After ABC13's investigation, city leaders met to look at boarding house oversight at the end of May.



A task force comprised of several city departments met Tuesday to discuss implementing new oversight rules for an industry that currently has nearly none.



Sandra Bruner and Gregory Crawley were killed March 16 when a fire started inside Briscoe's Place an unpermitted boarding house.

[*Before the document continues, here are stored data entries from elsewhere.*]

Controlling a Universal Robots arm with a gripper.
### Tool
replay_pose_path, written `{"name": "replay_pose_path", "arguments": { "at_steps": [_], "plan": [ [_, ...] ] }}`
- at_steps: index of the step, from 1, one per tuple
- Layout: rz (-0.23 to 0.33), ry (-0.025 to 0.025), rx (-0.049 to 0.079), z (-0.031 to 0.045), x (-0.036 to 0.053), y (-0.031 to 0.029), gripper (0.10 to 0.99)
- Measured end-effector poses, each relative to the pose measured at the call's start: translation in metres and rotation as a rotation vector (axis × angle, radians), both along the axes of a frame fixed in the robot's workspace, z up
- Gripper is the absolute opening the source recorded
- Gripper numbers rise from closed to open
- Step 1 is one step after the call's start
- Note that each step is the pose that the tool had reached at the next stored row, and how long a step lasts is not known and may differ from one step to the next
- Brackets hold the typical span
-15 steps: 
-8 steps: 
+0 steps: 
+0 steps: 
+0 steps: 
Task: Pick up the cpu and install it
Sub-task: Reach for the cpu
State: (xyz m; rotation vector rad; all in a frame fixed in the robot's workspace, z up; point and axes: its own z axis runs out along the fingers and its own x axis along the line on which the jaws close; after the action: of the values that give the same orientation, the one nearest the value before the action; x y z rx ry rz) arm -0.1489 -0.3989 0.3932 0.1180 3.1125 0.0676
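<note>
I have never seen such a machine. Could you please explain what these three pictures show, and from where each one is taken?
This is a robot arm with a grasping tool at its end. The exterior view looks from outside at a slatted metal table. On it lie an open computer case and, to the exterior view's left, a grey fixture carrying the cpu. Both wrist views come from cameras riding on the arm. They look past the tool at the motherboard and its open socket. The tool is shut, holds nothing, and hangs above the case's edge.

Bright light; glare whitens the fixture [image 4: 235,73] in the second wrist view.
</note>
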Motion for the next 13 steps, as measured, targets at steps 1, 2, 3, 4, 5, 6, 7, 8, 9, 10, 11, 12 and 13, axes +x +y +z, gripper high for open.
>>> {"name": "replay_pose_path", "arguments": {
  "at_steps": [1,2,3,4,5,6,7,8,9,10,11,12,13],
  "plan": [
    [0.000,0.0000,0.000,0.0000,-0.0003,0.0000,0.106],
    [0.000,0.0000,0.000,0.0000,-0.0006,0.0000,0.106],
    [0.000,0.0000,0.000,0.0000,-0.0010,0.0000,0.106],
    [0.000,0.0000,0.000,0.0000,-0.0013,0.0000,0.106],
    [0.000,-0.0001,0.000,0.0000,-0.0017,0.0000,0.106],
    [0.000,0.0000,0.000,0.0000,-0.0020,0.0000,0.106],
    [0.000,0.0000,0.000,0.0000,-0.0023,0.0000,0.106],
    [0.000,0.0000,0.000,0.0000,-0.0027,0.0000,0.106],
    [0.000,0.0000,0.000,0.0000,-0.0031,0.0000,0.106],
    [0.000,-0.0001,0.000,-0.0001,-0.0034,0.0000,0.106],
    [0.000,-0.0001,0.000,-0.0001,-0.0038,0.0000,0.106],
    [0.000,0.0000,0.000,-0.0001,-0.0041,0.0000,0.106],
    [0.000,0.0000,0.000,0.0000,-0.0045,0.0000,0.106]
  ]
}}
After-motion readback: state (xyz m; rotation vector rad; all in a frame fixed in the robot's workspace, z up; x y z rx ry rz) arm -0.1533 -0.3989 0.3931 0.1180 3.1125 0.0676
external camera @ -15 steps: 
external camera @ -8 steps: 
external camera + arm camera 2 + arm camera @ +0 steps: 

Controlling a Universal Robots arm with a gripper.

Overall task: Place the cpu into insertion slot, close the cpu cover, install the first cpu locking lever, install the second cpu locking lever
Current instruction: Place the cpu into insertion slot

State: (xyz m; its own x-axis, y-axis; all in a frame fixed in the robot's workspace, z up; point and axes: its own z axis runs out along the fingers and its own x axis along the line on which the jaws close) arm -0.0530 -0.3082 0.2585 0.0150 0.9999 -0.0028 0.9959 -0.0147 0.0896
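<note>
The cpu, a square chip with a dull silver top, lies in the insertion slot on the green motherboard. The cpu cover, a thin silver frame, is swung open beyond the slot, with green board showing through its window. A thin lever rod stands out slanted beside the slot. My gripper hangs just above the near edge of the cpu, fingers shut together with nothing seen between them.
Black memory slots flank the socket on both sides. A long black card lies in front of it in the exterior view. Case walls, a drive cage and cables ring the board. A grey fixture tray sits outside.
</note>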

The owner of the building had been denied a permit to operating a boarding house, city records show.



Regulatory confusion



Houston's boarding houses are some of the lowest rent, highest risk properties in the city. Our investigation uncovered a complex and confusing web of rules surrounding boarding houses.



Boarding houses, or more officially "congregate living facilities", are typically single rooms with a bed and a table. Residents share bathrooms and kitchens. Boarding houses are all over Houston, almost always full and frequently just below the city of Houston's regulatory radar.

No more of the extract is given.